François Jullien. L’art d’agir sans méthode
Peut-on vivre sans planifier ?
Alors que la crise compromet nos projets, bouscule nos calendriers et nous oblige à réviser nos organisations, doit-on aussi revoir complètement nos façons de vivre et de penser ? Le philosophe spécialiste de la pensée chinoise François Jullien, auteur d’une Politique de la décoïncidence, nous éclaire sur la stratégie à adopter.
Comment faire quand la vie déjoue tous nos plans dans un contexte d’incertitude tel que nous le connaissons ?
François Jullien : La philosophie grecque nous a appris à modéliser. Cela est devenu constitutif de la raison en Europe. Sur le plan politique, déjà chez Platon, on construit la Cité idéale, « en vue du meilleur », avant de songer comment la réaliser. Ainsi pensons-nous en termes de théorie et de pratique, de modélisation et d’application, de formel et de réel. Or l’époque que nous vivons, du fait de la mondialisation, nous empêche de modéliser comme par le passé, pour deux raisons. La première est que le monde est devenu trop complexe, tissé de trop de facteurs imbriqués et d’interdépendances, pour qu’une modélisation y soit envisageable, et ce en dépit du nombre de plus en plus grand de données qu’on peut projeter sur le futur. La seconde raison pour laquelle on ne peut plus faire de plan sur l’avenir est que nous n’y croyons plus : il n’y a plus de futur consistant. Nous avons longtemps vécu sur une conception des jours meilleurs et du progrès. Ce n’est plus d’actualité. Nul ne sait si l’avenir sera meilleur, concernant la planète ou les relations mondiales. Pareille inconsistance nous conduit au « présentisme » qui est non pas le choix du présent ou la jouissance de l’ici et du maintenant, mais un repli sur le présent, faute de projection idéale. Le repli présentiste n’est ni un hédonisme ni un épicurisme invitant à saisir le moment présent, ni non plus une forme d’« immoralisme » à la Gide. Non, simplement l’avenir ne nous parle plus. Les lendemains ne chantent plus.
Comment agir sans plan et sans idéal ?
Nous avions une idéalité qui paraît aujourd’hui en déroute. Notre déception vient du fait que les deux grands termes qui ont porté la philosophie européenne depuis les Grecs sont le modèle et la fin, à la fois l’eidos et le telos.

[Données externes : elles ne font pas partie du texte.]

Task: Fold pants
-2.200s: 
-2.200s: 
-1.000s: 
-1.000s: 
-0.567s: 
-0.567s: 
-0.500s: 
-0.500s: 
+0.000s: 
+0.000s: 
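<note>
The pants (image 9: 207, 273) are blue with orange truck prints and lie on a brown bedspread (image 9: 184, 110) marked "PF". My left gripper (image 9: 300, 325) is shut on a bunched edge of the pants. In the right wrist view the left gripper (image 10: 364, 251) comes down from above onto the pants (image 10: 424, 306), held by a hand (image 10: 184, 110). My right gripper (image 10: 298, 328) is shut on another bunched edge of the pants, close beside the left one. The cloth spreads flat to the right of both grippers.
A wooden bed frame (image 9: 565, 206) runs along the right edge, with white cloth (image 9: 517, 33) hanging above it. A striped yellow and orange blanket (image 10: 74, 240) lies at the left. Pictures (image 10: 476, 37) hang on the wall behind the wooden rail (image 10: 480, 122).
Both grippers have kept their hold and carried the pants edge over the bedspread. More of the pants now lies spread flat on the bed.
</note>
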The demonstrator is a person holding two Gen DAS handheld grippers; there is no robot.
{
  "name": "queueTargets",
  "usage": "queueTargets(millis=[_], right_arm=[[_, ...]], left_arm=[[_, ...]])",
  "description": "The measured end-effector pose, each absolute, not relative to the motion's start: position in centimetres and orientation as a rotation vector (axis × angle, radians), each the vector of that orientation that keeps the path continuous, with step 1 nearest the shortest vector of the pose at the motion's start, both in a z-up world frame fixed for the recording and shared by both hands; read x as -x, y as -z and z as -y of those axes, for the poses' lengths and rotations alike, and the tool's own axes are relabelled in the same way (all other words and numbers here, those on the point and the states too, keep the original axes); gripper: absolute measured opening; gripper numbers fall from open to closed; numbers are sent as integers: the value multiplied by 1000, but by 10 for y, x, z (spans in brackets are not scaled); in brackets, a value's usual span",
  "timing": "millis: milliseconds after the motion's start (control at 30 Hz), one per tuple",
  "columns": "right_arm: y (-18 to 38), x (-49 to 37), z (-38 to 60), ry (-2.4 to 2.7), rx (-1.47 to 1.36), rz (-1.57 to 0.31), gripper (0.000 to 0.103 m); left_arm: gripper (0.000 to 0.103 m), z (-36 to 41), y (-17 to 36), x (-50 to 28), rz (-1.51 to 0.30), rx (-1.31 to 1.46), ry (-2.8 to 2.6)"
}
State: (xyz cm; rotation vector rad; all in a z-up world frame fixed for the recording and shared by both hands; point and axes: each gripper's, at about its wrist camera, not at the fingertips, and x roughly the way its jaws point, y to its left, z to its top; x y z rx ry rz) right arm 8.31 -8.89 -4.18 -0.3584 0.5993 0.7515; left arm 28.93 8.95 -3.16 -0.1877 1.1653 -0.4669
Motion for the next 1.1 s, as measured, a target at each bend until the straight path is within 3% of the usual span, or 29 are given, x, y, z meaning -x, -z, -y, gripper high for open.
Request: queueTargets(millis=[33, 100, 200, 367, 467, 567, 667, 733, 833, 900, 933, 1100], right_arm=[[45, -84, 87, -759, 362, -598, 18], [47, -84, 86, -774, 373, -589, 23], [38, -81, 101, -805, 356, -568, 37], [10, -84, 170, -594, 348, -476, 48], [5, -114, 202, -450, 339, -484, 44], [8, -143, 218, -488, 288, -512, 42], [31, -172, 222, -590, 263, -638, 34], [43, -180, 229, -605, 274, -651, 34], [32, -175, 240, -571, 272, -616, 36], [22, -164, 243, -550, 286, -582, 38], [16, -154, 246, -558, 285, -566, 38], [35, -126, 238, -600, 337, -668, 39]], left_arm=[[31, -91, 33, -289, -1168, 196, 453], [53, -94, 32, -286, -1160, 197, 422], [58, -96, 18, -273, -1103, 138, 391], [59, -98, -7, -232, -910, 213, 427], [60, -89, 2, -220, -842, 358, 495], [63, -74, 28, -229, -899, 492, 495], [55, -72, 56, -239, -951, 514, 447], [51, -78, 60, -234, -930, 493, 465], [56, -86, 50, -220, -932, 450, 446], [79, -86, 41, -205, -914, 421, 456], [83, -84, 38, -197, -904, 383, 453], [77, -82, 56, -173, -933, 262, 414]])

L’eidos, dont est issu le mot « idée », relève de l’idéal ou du plan projeté. Le telos, qui a donné « téléologie », est la « fin », à la fois comme but et comme terme. Or les deux nous sont retirés, si bien que nous restons suspendus, en plein désarroi. Car nous n’avons que deux options, l’idéalisme ou l’empirisme. Soit modéliser coûte que coûte, en comptant sur la volonté pour faire entrer de force ce modèle dans le réel. Soit, à l’inverse, coller à la situation, tenter de s’y adapter au plus près – comme s’y essaie, dit-on, le gouvernement actuel… Nous sommes pris dans cette alternative. Soit l’idéalisme modélisant, politiquement plus mobilisant, parce qu’il projette un optimum sur l’avenir – mais est-il encore possible dans la situation présente ? Soit l’empirisme, ou ce qu’on appelle le pragmatisme, qui bénéficie en principe de la force du réalisme – mais peut-il parler à notre désir et nous motiver ?
“La décoïncidence, cela consiste à ne plus projeter sur l’avenir ni fin ni modèle, sans pour autant se contenter de subir, de s’adapter”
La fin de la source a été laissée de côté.